━━━━━ Entries shown ━━━━━
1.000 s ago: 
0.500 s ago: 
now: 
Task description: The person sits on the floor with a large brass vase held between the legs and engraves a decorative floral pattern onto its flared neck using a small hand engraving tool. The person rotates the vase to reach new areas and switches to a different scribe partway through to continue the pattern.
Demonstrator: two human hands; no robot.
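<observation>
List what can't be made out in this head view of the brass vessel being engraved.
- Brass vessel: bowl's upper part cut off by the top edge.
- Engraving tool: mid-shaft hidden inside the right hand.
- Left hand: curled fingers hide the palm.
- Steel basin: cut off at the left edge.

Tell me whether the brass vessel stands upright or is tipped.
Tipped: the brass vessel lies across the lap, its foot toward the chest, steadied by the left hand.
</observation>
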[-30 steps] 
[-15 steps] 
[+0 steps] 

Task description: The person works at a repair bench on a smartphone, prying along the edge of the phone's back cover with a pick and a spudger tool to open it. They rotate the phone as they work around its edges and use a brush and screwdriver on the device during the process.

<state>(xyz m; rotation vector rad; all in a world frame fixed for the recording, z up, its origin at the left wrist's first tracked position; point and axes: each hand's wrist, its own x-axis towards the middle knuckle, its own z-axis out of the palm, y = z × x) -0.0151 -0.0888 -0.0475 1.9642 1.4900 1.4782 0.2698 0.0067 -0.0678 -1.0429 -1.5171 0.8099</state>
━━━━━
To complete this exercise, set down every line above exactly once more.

▶ **Reply**
1.000 s ago: 
0.500 s ago: 
now: 
Task description: The person sits on the floor with a large brass vase held between the legs and engraves a decorative floral pattern onto its flared neck using a small hand engraving tool. The person rotates the vase to reach new areas and switches to a different scribe partway through to continue the pattern.
Demonstrator: two human hands; no robot.
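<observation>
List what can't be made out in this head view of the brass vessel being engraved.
- Brass vessel: bowl's upper part cut off by the top edge.
- Engraving tool: mid-shaft hidden inside the right hand.
- Left hand: curled fingers hide the palm.
- Steel basin: cut off at the left edge.

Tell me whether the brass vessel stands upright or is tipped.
Tipped: the brass vessel lies across the lap, its foot toward the chest, steadied by the left hand.
</observation>
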[-30 steps] 
[-15 steps] 
[+0 steps] 

Task description: The person works at a repair bench on a smartphone, prying along the edge of the phone's back cover with a pick and a spudger tool to open it. They rotate the phone as they work around its edges and use a brush and screwdriver on the device during the process.

<state>(xyz m; rotation vector rad; all in a world frame fixed for the recording, z up, its origin at the left wrist's first tracked position; point and axes: each hand's wrist, its own x-axis towards the middle knuckle, its own z-axis out of the palm, y = z × x) -0.0151 -0.0888 -0.0475 1.9642 1.4900 1.4782 0.2698 0.0067 -0.0678 -1.0429 -1.5171 0.8099</state>

Nothing more remains to be added to the answer.